Bio-Pyramid: Reversing Desertification
Evolo Skyscraper Competition 2015 – Honorable Mention
Seen from space, the majority of the Earth’s surface is covered by oceans – that makes up 71% of the surface of the Earth, with the remaining 29% for land. But what percentage of the Earth’s land surface is desert? Deserts actually make up 33%, or 1/3rd of the land’s surface area. Desertification is yet another consequence of climate change that takes a great toll on biodiversity, natural resources and, ultimately, the lives of people who inhabit drylands. Along with measures to curb and compensate it, there are several solutions for bringing life back to arid lands. It is called “reversing desertification”, and it has a great deal to do with permaculture. Permaculture is the development of agricultural ecosystems intended to be sustainable and self-sufficient.
“You can solve all the world’s problems in a garden.” – Geoff Lawton
The largest non-polar desert in the world is the Sahara Desert, a subtropical desert in northern Africa; it covers a surface area of about 3.5 million square miles. Just to put that into perspective it is as big as the United States of America, only difference is that desertification and land degradation increases about 12 million hectares each year, the size of New York State!
Ironically, where the Sahara Desert ends is where agriculture started, Ancient Egypt – Cairo. The civilization of ancient Egypt was indebted to the Nile River and its dependable seasonal flooding. The river’s predictability and the fertile soil allow the Egyptians to build an empire on the basis of great agricultural wealth. Egyptians are credited as being one of the first groups of people to practice agriculture on a large scale. This in return created such monumental cities like Giza that features the Great Sphinx and Pyramid constructed around 2584 BC, which is the resting place of the Egyptian Pharaoh Khufu. This is the largest of the three pyramids that make up the Giza Necropolis, along with the pyramids of Khafre and Menkaure. All these facts lead to the same re-occurring issues that we deal with in today’s progress to evolve not only technologically, but socially as a human race. We put too much emphasis on materiality, consumption and tourism and not enough back to the point of origin from the inside out.
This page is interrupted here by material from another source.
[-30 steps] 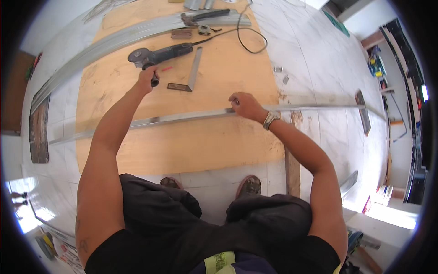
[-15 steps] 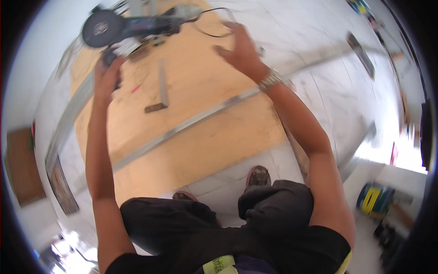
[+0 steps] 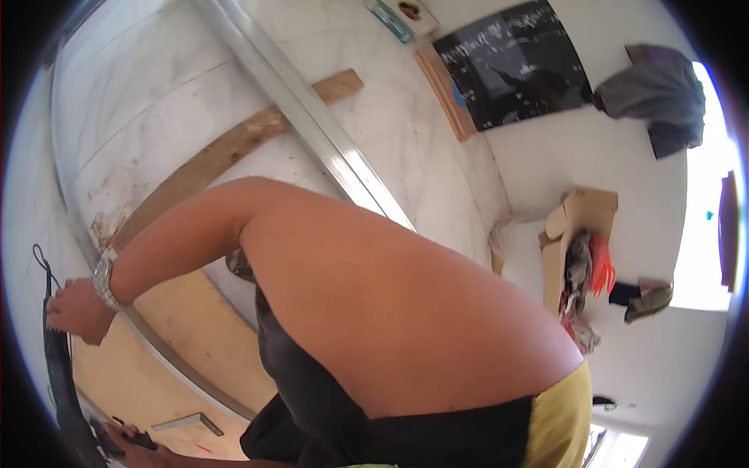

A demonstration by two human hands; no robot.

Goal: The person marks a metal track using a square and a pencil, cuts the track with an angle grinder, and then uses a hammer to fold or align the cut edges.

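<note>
An angle grinder shows at the lower left rim, bent by the lens. My right hand, with a metal watch at the wrist, is closed around its rear body near the cord. Lower down, my left hand is wrapped round the black side handle. The grinder's disc is cut off by the edge. Beside the left hand a try square and a pink marker lie on the wooden board. A long metal bar crosses that board.
A long metal channel lies on the tiled floor across a wood strip. Against the wall stand a black panel and a cardboard box with cloths. Grey clothing hangs by the bright window.
The view has swung to the right, putting the board and grinder at the lower left. My right hand, open before, has closed on the grinder; my left still grips its handle.
</note>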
Our project “Bio-Pyramid” proposes that we throw away the status-norm on historic preservation/ tourism and create a super-hybrid of re-activating areas that truly make a global difference. “Bio-Pyramid” is a non-conventional skyscraper that not only operates as a “bio-sphere” but also as a gateway from Cairo across the Sahara Desert; linking a sustainable armature to reverse desertification from a monumental to small nomadic scale. This proposal is not only a viable economical gain for cities like Giza and Cairo, but also stands as an architectural eco-techno statement that mixed-use typologies are more relevant as we diverse globally and sustainably. With over population and consumption on the rise we need to find a way to merge different typologies
“The past, like the future, is indefinite and exists only as a spectrum of possibilities.” – Stephen Hawking
Geometry has always been a critical driving force since ancient times to now. We can trace different architectural movements from function follows form or form follows function, to the abstract randomness of today’s technological capabilities. We can also justify certain typological skyscrapers being certain uses and shapes through climate, finance, art, politics, tourism, etc., but we rarely explore the capabilities of morphing several disciplines into one. Bio-pyramid does just that, it is an evolutionary morphisms of the ancient pyramids + modern skyscraper + bio-sphere. The second layer to this complex hybrid is that it serves a second agenda, in that we do not only consider this a historic preservation project, but also strives to de-centralize tourism and actually function as a “living machine” back to its local communities. Bio-pyramid investigates the relationships between architecture, urbanism, landscape, historic preservation and technology with an emphasis on using environmental performance.